→ Aim of the exercise:
In the data below, the answer is the run of lines from the line containing "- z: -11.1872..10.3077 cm" through the line containing "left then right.", both included; print it exactly and nothing else.

(Dataset records)
============================================================

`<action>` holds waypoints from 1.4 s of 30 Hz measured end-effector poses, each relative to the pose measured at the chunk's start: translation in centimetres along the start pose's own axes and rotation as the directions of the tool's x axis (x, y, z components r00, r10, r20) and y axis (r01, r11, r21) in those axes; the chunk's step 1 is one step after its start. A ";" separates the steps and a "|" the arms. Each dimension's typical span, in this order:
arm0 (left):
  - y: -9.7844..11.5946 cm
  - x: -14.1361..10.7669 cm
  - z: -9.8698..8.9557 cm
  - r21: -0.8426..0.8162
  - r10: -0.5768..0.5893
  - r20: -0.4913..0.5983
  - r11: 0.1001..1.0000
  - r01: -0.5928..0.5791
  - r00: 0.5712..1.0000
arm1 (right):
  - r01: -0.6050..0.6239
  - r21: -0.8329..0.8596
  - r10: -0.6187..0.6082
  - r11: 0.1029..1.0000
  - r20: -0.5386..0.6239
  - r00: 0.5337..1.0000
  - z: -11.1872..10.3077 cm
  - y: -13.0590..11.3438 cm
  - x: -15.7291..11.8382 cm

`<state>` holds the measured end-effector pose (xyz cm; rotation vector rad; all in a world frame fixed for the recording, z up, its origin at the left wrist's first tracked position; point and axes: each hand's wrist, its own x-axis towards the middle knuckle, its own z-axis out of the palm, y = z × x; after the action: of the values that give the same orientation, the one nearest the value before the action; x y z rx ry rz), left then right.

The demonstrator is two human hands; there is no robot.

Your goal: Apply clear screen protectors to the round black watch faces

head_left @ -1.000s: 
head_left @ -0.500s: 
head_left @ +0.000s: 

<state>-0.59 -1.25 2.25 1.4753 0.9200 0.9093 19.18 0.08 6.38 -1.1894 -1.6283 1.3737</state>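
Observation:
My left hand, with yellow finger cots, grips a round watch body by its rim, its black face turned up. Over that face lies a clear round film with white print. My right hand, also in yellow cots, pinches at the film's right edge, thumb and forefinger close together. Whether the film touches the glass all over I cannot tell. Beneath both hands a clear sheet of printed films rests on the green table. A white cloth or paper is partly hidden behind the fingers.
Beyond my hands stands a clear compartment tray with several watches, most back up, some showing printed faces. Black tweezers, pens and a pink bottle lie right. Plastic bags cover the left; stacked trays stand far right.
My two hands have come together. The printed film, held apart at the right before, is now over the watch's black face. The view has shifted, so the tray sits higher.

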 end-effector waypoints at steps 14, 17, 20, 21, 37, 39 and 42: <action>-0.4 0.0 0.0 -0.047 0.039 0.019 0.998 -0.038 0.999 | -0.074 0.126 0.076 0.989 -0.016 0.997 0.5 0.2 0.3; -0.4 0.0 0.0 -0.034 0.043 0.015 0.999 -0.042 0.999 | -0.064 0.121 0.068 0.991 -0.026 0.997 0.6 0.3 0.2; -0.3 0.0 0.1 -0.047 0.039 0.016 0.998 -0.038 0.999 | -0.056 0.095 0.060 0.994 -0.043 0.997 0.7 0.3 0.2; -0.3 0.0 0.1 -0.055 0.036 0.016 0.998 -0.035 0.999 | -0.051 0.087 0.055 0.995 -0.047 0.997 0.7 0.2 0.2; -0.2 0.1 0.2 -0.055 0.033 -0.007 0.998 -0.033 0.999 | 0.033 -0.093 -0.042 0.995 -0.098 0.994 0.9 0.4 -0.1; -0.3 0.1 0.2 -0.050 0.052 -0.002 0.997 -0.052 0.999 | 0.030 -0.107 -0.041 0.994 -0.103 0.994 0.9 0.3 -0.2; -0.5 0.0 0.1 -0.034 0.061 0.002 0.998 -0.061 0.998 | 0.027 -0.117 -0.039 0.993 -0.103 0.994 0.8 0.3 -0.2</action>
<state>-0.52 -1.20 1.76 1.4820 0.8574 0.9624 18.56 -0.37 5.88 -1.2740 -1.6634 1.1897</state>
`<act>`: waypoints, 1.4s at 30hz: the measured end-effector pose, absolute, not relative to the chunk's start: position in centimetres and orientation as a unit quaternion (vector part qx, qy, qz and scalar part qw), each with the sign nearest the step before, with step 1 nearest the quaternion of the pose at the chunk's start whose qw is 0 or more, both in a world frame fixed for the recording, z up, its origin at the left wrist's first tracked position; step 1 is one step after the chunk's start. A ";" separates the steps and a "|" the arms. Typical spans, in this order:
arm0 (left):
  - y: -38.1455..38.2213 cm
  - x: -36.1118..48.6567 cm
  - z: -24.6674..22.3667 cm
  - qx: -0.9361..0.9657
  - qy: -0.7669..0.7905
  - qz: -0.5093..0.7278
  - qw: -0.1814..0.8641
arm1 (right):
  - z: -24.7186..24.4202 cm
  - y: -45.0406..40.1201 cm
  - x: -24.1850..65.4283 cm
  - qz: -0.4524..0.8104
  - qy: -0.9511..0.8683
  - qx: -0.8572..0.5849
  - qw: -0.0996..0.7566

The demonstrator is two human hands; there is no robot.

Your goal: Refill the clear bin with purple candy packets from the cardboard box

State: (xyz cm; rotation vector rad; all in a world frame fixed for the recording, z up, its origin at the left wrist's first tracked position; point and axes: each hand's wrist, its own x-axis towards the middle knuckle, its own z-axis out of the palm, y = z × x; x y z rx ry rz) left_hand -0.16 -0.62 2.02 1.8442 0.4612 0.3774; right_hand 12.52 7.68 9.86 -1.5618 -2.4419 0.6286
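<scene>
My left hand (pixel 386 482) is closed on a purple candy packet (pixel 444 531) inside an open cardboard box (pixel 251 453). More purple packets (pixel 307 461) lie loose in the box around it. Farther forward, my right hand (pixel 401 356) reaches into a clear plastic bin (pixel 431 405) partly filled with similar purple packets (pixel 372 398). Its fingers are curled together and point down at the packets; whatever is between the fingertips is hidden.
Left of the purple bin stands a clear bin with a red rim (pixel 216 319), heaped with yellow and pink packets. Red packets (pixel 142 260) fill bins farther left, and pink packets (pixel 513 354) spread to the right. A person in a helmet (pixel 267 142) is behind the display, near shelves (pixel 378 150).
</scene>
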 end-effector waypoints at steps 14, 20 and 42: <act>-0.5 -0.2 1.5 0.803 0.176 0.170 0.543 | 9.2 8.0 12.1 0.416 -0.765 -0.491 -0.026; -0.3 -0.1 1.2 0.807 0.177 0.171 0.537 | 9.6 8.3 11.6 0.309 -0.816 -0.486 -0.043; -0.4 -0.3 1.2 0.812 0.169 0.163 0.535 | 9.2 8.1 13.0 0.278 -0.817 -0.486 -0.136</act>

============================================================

→ Answer area:
  - z: -11.1872..10.3077 cm
  - y: -13.0590..11.3438 cm
  - x: -15.7291..11.8382 cm

`<state>` holds the measured end-effector pose (xyz cm; rotation vector rad; all in a world frame fixed for the recording, z up, its origin at the left wrist's first tracked position; point and axes: each hand's wrist, its own x-axis towards the middle knuckle, its own z-axis out of the palm, y = z × x; after the action: of the values that give the same orientation, the one nearest the value before the action; x y z rx ry rz), left then right.

No other output was requested.